## Problem to work on
Read the lines below, and copy any that contain the string "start".

[Opening Dataset section section]

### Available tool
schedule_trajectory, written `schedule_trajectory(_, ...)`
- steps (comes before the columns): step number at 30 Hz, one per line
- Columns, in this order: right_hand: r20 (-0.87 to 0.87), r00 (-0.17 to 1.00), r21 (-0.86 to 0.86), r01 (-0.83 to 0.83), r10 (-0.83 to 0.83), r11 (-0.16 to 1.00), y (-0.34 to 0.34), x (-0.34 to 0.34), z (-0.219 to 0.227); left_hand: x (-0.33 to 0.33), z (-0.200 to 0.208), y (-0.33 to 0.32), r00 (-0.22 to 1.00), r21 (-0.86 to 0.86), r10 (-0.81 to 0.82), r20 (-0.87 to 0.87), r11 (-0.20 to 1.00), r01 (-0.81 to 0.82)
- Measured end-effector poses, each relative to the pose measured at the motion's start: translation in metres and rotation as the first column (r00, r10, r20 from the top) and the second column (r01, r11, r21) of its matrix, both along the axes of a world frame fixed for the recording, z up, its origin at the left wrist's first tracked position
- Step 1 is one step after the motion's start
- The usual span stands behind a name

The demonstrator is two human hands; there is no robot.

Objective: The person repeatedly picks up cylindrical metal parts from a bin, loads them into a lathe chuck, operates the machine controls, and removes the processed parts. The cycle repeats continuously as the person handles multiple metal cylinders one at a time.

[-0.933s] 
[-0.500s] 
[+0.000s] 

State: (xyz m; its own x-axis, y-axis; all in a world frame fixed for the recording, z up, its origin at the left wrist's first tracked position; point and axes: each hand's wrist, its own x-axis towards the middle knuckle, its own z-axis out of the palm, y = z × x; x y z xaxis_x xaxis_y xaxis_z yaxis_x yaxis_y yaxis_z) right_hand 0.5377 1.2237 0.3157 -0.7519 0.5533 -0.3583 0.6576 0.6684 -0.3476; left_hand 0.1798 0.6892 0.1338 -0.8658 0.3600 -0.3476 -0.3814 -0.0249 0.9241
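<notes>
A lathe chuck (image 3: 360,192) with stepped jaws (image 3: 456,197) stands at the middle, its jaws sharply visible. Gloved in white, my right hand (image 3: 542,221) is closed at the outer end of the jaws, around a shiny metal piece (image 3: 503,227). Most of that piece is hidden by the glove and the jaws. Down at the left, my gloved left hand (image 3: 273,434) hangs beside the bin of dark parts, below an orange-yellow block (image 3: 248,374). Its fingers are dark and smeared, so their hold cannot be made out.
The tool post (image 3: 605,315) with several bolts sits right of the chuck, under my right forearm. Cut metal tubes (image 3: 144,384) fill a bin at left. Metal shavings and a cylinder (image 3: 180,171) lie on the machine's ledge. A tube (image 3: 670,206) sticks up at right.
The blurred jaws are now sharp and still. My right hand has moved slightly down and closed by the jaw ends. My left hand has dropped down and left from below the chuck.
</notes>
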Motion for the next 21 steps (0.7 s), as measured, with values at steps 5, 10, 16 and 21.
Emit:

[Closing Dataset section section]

## Written response
- Measured end-effector poses, each relative to the pose measured at the motion's start: translation in metres and rotation as the first column (r00, r10, r20 from the top) and the second column (r01, r11, r21) of its matrix, both along the axes of a world frame fixed for the recording, z up, its origin at the left wrist's first tracked position
- Step 1 is one step after the motion's start

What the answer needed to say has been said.